When spray water is sprayed from a nozzle to a continuous steel plate, the magnitude of kinetic energy given to the welding spatter present on the surface of the continuous steel plate is the pressure of the spray water, the flow rate of the spray water, and the nozzle outlet and the continuous steel plate. Affected by distance. Here, the jet water pressure is the header pressure of the nozzle header, the jet water flow is the header pressure and the nozzle outlet area, and the distance between the nozzle outlet and the continuous steel plate is from the surface of the continuous steel plate to the nozzle outlet. Affected by the height of.
Therefore, the discharge port area of each nozzle is 6 mm ² or more and 20 mm ² or less, the header pressure of the nozzle header is 0.5 MPa or more and 1 MPa or less, and the height from the surface of the continuous steel plate to the discharge port of each nozzle is 50 mm or more. By setting each within the range of 200 mm or less, it is possible to supply the kinetic energy necessary for detachment from the surface of the continuous steel sheet from the spray water to the weld spatter of the weld.

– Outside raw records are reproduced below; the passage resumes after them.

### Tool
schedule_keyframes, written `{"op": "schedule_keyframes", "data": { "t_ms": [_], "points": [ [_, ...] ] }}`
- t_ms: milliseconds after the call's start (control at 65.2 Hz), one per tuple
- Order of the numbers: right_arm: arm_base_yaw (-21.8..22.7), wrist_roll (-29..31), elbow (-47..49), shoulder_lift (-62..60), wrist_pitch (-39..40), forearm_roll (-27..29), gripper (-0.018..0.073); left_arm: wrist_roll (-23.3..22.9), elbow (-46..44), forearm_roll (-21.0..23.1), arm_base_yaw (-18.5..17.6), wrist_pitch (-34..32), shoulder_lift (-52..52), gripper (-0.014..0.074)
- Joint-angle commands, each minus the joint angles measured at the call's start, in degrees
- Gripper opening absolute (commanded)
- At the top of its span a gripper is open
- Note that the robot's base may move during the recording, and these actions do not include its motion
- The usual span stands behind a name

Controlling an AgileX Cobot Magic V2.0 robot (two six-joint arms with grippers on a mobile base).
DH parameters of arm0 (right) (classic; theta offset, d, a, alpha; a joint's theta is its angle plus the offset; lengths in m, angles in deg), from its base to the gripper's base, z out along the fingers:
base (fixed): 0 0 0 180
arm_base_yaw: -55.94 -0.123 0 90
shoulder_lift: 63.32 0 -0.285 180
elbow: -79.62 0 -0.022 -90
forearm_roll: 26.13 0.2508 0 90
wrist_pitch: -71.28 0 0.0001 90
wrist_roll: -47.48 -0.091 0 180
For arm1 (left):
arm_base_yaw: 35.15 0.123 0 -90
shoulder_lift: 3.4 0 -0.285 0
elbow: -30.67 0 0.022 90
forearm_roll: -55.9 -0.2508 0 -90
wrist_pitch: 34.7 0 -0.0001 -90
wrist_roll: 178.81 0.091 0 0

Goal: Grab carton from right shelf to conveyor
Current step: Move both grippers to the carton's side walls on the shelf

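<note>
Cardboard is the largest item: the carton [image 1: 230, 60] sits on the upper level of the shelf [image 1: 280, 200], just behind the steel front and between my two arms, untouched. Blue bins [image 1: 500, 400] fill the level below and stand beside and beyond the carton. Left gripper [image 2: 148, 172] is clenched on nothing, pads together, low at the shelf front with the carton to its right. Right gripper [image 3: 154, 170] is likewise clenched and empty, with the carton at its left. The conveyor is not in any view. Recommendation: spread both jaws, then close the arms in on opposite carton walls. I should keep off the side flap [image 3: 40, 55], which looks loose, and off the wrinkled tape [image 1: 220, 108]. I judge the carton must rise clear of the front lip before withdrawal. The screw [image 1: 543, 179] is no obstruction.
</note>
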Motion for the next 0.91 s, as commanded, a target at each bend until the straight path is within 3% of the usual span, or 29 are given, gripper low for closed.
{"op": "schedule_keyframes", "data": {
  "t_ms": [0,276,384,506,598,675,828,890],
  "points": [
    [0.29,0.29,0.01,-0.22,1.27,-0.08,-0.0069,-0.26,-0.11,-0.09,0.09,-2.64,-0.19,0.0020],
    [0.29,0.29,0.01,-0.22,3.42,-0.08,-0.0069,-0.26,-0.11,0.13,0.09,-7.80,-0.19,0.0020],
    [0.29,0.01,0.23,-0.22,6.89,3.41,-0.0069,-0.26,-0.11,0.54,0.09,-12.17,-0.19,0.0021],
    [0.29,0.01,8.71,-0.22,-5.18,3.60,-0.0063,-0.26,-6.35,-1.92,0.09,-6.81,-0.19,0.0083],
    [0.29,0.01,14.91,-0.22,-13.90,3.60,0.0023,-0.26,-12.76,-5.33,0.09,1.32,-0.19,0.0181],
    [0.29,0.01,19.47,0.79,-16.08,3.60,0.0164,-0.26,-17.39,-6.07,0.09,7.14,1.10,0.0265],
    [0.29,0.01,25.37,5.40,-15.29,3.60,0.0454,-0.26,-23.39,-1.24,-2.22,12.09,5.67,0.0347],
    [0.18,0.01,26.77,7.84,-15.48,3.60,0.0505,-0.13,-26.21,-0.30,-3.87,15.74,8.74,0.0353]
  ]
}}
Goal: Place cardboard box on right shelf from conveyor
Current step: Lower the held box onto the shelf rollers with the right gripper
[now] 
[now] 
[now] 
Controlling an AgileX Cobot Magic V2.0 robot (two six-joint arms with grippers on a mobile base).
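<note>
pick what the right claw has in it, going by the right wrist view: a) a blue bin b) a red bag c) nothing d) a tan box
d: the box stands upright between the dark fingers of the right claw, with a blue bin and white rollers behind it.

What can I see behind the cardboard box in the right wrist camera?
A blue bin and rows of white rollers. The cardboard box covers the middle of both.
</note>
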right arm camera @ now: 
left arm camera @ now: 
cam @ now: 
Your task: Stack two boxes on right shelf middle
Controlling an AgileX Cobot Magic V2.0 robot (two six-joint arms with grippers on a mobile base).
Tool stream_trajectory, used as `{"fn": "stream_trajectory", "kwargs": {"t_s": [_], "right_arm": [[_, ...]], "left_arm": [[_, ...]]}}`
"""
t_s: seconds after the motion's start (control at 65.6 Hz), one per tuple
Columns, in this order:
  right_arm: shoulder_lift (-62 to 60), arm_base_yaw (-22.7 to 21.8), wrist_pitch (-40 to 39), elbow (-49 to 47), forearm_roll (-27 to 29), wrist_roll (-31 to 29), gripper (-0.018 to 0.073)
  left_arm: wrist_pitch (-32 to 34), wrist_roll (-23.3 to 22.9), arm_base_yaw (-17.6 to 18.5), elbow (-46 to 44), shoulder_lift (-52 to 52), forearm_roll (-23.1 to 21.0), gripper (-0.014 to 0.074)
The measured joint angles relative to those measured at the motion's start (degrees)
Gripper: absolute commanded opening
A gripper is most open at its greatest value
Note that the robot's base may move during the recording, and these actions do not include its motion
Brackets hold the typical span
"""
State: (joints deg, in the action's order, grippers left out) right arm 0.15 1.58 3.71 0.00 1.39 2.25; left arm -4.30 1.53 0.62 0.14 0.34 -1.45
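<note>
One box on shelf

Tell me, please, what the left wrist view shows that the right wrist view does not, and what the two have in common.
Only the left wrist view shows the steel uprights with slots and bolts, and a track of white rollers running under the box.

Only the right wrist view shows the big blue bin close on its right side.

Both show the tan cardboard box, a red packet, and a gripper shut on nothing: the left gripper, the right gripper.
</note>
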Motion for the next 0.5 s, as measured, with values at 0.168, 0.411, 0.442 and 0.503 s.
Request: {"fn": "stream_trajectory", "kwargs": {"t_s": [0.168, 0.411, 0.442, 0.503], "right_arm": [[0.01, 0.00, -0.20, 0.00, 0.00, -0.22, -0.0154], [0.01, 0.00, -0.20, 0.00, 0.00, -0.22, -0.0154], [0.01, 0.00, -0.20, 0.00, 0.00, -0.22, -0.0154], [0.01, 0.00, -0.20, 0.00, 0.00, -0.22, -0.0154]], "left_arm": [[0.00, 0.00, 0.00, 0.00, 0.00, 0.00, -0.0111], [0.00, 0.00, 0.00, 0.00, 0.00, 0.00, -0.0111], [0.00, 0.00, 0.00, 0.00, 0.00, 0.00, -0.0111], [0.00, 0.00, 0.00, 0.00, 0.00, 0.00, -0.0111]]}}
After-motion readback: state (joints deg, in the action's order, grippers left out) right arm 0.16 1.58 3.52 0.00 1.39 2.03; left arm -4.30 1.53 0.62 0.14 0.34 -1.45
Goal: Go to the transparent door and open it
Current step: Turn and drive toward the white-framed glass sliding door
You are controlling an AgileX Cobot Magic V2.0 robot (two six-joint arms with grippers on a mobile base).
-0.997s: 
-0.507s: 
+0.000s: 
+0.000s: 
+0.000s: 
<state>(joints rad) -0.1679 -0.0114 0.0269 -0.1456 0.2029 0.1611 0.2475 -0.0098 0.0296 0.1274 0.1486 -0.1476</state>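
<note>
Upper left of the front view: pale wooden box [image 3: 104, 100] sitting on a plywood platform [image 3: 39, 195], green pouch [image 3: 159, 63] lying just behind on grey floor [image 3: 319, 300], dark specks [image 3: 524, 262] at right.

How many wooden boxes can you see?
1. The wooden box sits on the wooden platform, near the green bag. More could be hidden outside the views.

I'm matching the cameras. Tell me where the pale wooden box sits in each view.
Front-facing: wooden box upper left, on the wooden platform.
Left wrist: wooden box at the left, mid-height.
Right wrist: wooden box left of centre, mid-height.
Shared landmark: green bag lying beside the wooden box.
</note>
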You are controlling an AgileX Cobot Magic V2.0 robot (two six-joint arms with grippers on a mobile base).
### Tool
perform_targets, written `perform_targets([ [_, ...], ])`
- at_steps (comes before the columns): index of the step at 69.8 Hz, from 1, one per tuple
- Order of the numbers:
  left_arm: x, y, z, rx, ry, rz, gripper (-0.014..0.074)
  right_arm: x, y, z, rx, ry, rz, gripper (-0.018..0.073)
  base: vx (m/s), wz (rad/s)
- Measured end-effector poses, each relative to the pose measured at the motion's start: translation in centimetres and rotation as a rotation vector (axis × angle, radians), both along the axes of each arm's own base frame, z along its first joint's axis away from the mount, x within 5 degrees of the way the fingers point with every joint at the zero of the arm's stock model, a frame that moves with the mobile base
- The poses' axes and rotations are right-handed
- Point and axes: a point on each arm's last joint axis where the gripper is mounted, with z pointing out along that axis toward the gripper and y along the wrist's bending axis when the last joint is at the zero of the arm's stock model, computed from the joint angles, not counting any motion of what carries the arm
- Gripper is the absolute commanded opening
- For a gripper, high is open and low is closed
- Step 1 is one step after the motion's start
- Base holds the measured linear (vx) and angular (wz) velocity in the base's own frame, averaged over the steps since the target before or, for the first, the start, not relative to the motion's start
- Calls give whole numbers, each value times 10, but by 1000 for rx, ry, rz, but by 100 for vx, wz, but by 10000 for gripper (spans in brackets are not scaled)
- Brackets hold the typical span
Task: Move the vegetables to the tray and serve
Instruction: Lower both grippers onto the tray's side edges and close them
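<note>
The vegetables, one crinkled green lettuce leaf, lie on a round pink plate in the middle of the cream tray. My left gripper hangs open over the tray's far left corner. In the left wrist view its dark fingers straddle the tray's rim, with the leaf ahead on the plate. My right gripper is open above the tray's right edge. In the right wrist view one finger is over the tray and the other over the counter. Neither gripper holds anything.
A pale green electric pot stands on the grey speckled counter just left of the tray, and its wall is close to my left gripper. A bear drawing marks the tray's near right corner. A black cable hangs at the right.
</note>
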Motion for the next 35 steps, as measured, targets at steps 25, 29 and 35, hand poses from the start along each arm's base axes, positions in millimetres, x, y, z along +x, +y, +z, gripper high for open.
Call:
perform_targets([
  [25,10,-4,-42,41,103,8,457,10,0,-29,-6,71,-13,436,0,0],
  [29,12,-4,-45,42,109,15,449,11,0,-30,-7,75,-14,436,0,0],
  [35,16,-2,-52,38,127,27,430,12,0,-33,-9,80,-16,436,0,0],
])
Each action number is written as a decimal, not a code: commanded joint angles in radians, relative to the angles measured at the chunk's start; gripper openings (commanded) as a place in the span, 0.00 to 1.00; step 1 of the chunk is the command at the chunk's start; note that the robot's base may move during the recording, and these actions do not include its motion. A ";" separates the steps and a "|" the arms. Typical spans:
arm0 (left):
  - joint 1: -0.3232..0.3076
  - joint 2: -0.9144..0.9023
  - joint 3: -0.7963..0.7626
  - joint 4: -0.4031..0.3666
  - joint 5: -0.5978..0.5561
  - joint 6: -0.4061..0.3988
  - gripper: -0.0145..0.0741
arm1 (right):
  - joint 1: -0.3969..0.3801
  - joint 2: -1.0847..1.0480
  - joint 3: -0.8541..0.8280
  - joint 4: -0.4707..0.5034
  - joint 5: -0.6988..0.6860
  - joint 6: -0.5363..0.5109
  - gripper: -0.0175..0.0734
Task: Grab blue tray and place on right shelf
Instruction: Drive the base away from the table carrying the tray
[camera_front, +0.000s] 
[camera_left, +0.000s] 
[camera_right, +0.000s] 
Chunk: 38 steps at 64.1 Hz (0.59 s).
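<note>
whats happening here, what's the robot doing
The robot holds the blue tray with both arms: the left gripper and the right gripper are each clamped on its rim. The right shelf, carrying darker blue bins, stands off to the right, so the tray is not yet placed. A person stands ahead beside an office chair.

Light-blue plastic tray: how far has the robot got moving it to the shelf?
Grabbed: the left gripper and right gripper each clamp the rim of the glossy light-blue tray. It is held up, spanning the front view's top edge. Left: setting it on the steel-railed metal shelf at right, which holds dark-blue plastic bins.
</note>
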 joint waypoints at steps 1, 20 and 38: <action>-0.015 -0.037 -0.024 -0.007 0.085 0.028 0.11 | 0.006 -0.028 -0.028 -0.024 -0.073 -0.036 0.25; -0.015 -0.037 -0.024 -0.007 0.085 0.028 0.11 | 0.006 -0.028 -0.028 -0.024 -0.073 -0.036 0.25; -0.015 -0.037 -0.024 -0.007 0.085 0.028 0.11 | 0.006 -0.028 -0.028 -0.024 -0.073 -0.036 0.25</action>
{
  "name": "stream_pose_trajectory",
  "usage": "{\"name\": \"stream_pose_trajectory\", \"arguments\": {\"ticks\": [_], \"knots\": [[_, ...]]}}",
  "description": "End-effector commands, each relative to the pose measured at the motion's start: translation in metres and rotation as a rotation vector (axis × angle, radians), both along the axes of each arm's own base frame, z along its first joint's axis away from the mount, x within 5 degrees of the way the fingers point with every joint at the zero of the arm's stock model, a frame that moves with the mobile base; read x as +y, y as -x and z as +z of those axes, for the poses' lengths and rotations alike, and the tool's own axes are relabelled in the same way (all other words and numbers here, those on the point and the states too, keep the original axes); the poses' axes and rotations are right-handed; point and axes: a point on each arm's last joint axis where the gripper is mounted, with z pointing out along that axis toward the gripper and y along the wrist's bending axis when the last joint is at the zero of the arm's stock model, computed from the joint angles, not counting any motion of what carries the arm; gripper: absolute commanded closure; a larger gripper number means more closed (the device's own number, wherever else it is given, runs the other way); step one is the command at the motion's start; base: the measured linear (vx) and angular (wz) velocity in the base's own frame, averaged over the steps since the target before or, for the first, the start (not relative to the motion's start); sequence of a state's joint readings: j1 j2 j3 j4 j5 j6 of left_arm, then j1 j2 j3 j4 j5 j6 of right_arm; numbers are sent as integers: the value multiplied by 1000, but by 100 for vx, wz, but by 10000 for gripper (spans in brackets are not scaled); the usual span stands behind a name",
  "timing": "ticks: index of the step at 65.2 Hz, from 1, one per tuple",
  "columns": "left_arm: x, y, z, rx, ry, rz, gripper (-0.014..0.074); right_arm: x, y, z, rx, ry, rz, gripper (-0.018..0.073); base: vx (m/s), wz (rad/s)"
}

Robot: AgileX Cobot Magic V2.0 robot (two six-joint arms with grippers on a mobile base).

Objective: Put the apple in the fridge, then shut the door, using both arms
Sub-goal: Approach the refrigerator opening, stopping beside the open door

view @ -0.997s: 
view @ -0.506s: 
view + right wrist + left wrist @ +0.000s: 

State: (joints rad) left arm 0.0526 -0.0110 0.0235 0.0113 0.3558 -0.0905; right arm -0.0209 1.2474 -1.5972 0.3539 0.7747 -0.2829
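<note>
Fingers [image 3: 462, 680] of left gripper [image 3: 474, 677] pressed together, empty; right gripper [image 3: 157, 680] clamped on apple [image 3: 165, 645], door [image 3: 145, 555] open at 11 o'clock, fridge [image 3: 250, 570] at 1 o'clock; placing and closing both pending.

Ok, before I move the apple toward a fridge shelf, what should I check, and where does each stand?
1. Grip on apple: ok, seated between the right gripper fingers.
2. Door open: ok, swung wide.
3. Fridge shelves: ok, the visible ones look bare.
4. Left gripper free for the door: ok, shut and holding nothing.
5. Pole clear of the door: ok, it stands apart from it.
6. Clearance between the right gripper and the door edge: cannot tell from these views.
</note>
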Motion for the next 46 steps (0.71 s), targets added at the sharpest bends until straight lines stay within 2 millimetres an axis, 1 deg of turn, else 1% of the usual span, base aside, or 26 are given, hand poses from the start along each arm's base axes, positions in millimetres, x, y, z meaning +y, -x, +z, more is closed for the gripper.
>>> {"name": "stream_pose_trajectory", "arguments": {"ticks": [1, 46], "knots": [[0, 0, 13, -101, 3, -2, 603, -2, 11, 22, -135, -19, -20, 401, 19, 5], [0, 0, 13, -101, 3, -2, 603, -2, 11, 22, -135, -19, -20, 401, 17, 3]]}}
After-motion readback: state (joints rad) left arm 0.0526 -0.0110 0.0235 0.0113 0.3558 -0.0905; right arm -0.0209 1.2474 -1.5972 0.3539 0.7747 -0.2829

Further, the nozzle header is formed in a V shape having a refraction angle of 90 ° or more and 160 ° or less, and the V-shaped refracting portion is located upstream of the center position of the continuous steel plate in the conveyance direction and on both ends of the V-shape. By arrange | positioning a part to the downstream of a conveyance direction, the speed which goes to the edge part of a continuous steel plate can be given to the spray water sprayed from each nozzle provided in the nozzle header and sprayed on the surface of a continuous steel plate. For this reason, the water after removing the welding spatter on the continuous steel plate can flow toward the end of the continuous steel plate and can be easily drained.
Here, if the refraction angle exceeds 160 °, the speed of the spray water toward the end of the continuous steel sheet becomes small, and the drainage performance of the water after removing the welding spatter is lowered. If the refraction angle is less than 90 °, the length from the V-shaped refraction part to each end part when the continuous steel sheet is covered with the nozzle header from one end side to the other end side in the width direction from above. This is not preferable because the size of the facility is increased.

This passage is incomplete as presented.